**ABOUT THIS TASK**
Keep every line of the data below that has the string "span" and present those lines.

Start of RAW DATA

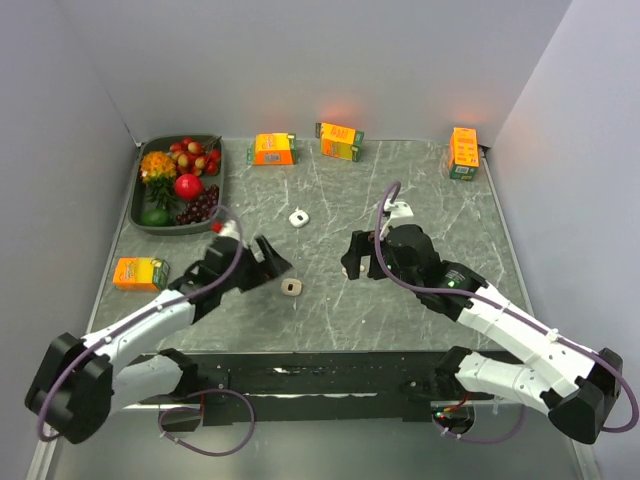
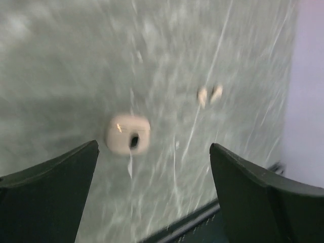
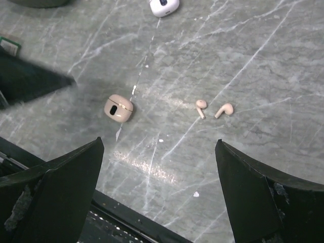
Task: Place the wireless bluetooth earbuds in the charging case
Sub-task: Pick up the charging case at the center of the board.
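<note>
Two tiny pale stemmed earbuds (image 3: 201,107) (image 3: 224,110) lie side by side on the marble table; they also show blurred in the left wrist view (image 2: 209,94). I cannot make them out in the top view. A beige rounded-square case with a hole (image 1: 291,287) (image 3: 119,108) (image 2: 128,134) lies to their left. My left gripper (image 1: 268,256) (image 2: 154,152) is open and empty, hovering just left of the beige case. My right gripper (image 1: 358,258) (image 3: 159,144) is open and empty, hovering above the table near the earbuds.
A white rounded-square piece with a hole (image 1: 297,217) (image 3: 164,6) lies further back. Orange cartons stand at the back (image 1: 272,149) (image 1: 340,140) (image 1: 463,152) and at the left (image 1: 139,273). A grey tray (image 1: 214,199) of fruit sits back left. The table's near edge (image 3: 131,217) is close below both grippers.
</note>
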Controlling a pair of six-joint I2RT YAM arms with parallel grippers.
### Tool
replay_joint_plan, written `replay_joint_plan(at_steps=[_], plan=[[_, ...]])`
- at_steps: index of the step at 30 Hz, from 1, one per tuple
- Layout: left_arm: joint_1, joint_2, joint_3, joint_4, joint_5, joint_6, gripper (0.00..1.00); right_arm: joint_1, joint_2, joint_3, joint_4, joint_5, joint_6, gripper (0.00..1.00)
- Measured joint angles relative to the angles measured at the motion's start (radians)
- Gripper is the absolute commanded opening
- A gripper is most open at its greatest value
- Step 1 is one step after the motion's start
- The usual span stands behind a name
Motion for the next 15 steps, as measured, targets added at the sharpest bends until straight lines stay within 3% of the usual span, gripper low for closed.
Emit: replay_joint_plan(at_steps=[4, 11, 15], plan=[[-0.195, -0.01, 0.012, -0.05, -0.096, -0.027, 0.96, -0.002, 0.022, 0.007, -0.004, 0.0, 0.01, 0.99], [-0.213, -0.017, -0.016, -0.048, -0.182, -0.132, 0.96, -0.002, 0.061, 0.009, -0.022, -0.015, 0.023, 0.99], [-0.233, 0.092, 0.034, -0.118, -0.223, -0.121, 0.96, -0.002, 0.056, 0.009, -0.023, -0.015, 0.023, 0.99]])
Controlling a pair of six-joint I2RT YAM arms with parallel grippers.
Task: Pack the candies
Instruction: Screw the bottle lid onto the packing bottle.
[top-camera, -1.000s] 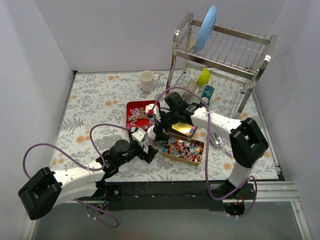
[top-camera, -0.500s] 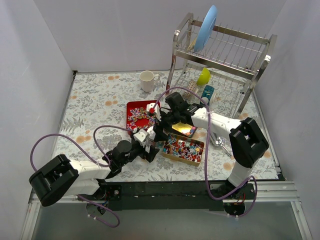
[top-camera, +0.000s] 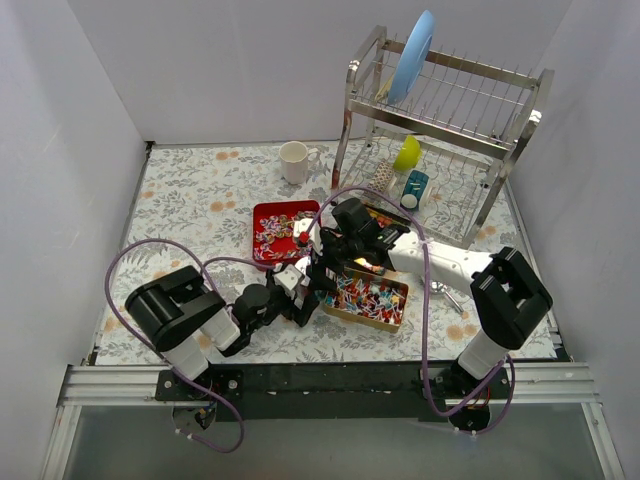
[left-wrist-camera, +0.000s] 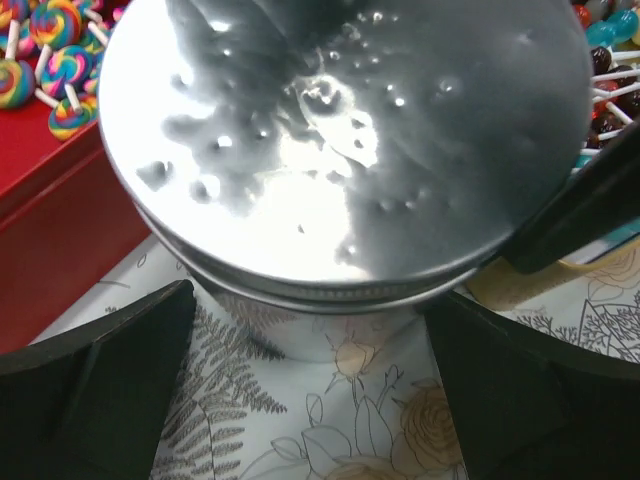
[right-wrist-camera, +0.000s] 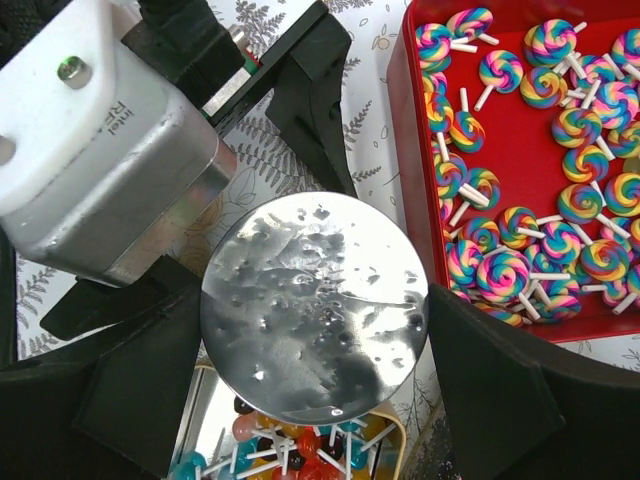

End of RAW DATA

**RESPONSE**
- The usual span stands behind a name
Motion for the next 15 steps, as measured, targets added at the sharpest bends until straight lines stay within 3% of the usual span, gripper low for closed.

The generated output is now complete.